Terraform wants to re-read all instances of an iterated data resource, even if only one key gets added

camilo-s · April 15, 2024, 3:55pm

I understand that Terraform needs to re-read data sources whenever they depend on a resource or a module with changes pending.

But is there a way to let Terraform know whether there are changes pending at a granular key-value level when data sources are iterated with a for_each argument?

Here’s a rough description of my use case:

I need to read few Microsoft Entra ID groups in my configuration to use them in few permission assignments.
For this, I use a module that reads the groups with an azuread_group data resource that I iterate over a map of the following form, where each key indicates the groups name, and the value is an object indicating the various permissions that should be assigned to it:
```
groups = {
  group_name_1 = {
    foo = "bar"
    ...
  }
  ...
}
```
The module’s output is essentially the groups map enriched with each group’s read properties (e.g. its Azure ID) and is used downstream for the actual permission assignments.
To assign permissions in one downstream module, I need to read the groups again with a different provider (with databricks_group FWIW), referencing few of the enriched attributes. This is iterated with a for_each in an entirely analogous way as in 2. above.

My problem: whenever I add an additional key-value pair to my groups map, Terraform wants to re-read all iterated data sources in 4., not just the ones indexing the new key-value pairs I’ve added. This has the drawback that few resources depending on read attributes of groups need to be redeployed, even when they are completely independent from the new key-value pair.

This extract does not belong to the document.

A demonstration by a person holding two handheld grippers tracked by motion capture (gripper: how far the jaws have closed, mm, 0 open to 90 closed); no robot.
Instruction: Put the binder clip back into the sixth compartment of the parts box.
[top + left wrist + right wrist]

In a sense, the for_each meta argument couples all iterated instances, although they should be independent of each other.

My questions:

Is this perhaps due to the fact that the first data read at 2. encapsulates the module’s output (basically same input but enriched with read group attributes) in a monolithic fashion, in the sense that Terraform doesn’t know about the fine-grained iterated nature of this output when it’s iterated over in 3., and therefore interprets the change in the module output as a potentially full change, as opposed to just the addition of a key-value pair?
If so, would it be possible at some point in the future for Terraform to propagate the map nature of the output an peek into which key-value pairs will be subject to a modifications and which won’t and shouldn’t trigger a modification downstream?
Is this maybe an issue of the Databricks provider exclusively? I say this because only those data resources are re-read, whereas other references to the module’s output in 2. using the azurerm provider never induce a full re-read of all iterated data sources.

jbardin · April 15, 2024, 5:08pm

Hi @camilo-s,

When planning, Terraform sets configuration dependencies at the resource-level rather than per instance, so using something like depends_on to force a data source to be deferred until apply can only operate at the level of the resource as a whole.

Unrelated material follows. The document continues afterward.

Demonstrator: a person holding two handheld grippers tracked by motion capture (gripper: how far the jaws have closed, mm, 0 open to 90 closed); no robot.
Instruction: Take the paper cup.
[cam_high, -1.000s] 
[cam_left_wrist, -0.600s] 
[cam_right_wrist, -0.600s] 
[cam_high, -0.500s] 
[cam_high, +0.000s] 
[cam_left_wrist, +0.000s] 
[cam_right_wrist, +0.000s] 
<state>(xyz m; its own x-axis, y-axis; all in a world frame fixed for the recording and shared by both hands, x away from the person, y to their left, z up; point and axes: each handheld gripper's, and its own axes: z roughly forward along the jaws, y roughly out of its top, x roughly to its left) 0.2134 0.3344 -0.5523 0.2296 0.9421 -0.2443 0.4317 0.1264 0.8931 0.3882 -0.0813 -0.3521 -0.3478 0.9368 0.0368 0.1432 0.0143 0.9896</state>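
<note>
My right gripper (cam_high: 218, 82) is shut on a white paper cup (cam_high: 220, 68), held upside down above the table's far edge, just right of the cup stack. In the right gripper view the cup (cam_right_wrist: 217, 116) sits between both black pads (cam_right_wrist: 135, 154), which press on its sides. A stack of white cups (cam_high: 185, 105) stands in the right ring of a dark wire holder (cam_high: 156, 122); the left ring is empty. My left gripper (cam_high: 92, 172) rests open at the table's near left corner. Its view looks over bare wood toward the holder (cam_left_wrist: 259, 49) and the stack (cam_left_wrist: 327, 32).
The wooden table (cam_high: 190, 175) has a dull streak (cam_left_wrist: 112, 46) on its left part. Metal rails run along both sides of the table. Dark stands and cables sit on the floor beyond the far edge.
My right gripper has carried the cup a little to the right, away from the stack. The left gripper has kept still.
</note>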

Another reason for a data source to be deferred is if a portion of its configuration is unknown. It may be possible to restructure the configuration to force the individual instance data to be unknown without the use of depends_on. I’d have to see the configuration to know if that’s possible, but the builtin terraform_data resource has the triggers_replace, input and output attributes to assist with difficult cases like this.

camilo-s · April 16, 2024, 7:56am

Hi @jbardin,

thanks for the thoughtful response.

I do have a depends_on in my configuration which is likely the root of my issue, but unfortunately I’m not able to remove it at the moment (lest I split the Terraform state file, which I’d like to avoid). So the workaround I currently have to opt for is to add some ignore_changes in downstream resources to avoid redeployment (manually removing them when changes should occur)

I have a particular case where certain resource (a databricks_group to be precise) in a module only needs to be created in one environment, but read in the other environments. To have uniform references to this resource, I funnel them through a data resource (this requires the depends_on). I’d have to think harder, but it seems no amount of duck-typing would let me overcome this without splitting the state file, because that would only amount to moving the explicit depends_on further upstream.

I’ll try to distill an MWE from my configuration to figure if I’m maybe overlooking something.

apparentlymart · April 16, 2024, 3:50pm

Hi @camilo-s,

What you’ve described seems similar to the situation described in the Module Composition guide’s section Conditional Creation of Objects.

The approach used in that example is to write a module that just always expects the needed object to exist and makes it the module caller’s responsibility to decide whether to provide that information from a managed resource (a resource block), a data resource (a data block), or some other strategy entirely.

That approach then avoids the troublesome pattern of having a configuration treat the same object both as a managed object and an external dependency at the same time, and thus avoids making Terraform re-read data that it already has in memory elsewhere anyway, and makes the dependency graph more precise.